__WHAT TO PRODUCE__.
Look for the word "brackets" in the material below. Copy each line that has it.

__INFORMATION SUPPLIED__.
----

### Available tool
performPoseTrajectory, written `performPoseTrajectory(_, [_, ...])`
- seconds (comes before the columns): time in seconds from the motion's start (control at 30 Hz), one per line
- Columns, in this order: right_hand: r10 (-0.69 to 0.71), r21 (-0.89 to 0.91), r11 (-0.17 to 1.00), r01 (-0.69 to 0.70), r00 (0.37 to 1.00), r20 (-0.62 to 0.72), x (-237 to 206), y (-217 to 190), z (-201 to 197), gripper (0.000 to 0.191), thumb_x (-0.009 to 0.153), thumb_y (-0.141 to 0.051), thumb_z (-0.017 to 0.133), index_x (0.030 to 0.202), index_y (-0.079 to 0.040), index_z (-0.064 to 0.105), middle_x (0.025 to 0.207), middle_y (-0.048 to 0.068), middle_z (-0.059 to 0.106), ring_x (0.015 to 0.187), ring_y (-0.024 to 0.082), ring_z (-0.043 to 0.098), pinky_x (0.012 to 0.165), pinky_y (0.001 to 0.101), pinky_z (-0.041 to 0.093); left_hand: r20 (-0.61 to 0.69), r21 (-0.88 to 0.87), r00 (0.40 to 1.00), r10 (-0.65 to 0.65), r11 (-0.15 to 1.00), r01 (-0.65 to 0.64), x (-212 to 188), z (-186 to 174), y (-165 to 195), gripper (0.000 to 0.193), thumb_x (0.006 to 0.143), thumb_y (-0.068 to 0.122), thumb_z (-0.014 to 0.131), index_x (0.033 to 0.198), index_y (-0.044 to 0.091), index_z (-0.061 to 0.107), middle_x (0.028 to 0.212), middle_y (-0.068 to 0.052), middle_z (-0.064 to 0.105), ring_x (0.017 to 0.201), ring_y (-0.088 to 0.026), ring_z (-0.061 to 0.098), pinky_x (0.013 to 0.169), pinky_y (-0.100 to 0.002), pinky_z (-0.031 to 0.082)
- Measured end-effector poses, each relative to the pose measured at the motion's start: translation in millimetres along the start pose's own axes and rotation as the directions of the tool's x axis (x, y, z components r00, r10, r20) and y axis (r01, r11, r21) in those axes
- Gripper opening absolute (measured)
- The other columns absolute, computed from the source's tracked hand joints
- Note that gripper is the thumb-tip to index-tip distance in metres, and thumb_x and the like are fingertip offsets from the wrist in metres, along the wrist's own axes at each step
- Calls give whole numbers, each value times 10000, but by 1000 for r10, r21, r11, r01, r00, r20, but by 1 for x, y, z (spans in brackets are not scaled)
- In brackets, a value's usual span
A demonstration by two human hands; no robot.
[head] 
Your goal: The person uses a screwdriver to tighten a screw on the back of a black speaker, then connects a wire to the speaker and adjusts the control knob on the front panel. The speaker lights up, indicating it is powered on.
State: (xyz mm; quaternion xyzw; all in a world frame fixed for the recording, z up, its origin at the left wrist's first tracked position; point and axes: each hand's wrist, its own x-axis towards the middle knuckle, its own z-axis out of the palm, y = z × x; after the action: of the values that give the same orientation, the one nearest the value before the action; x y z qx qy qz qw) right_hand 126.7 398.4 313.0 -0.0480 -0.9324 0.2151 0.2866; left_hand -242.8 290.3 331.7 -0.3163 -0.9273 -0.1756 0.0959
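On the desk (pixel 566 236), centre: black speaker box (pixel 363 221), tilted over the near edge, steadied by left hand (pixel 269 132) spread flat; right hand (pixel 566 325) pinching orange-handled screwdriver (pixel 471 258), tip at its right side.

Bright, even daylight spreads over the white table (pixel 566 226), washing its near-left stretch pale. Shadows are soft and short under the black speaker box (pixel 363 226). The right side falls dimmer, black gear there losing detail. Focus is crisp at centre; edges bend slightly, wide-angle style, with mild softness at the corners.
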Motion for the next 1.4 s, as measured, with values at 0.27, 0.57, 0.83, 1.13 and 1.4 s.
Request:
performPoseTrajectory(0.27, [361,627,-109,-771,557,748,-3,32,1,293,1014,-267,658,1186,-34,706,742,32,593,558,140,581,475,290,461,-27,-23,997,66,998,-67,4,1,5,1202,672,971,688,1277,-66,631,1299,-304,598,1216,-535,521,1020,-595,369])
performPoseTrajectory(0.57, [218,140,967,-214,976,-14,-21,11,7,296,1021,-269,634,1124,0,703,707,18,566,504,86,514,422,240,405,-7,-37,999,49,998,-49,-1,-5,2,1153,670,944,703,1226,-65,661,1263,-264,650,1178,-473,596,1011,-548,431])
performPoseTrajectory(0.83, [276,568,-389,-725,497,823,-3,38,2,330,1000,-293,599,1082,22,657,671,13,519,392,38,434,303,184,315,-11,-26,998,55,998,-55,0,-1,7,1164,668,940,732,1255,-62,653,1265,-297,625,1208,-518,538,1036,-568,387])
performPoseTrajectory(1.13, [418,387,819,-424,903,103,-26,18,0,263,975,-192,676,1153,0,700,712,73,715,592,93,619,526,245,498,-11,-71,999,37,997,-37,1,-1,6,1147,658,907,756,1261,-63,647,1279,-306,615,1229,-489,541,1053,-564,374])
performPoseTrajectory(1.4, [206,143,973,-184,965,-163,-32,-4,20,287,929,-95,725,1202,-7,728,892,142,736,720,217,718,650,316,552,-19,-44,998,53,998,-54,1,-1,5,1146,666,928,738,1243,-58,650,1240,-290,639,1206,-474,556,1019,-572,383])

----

__TASK RESPONSE__.
- Calls give whole numbers, each value times 10000, but by 1000 for r10, r21, r11, r01, r00, r20, but by 1 for x, y, z (spans in brackets are not scaled)
- In brackets, a value's usual span

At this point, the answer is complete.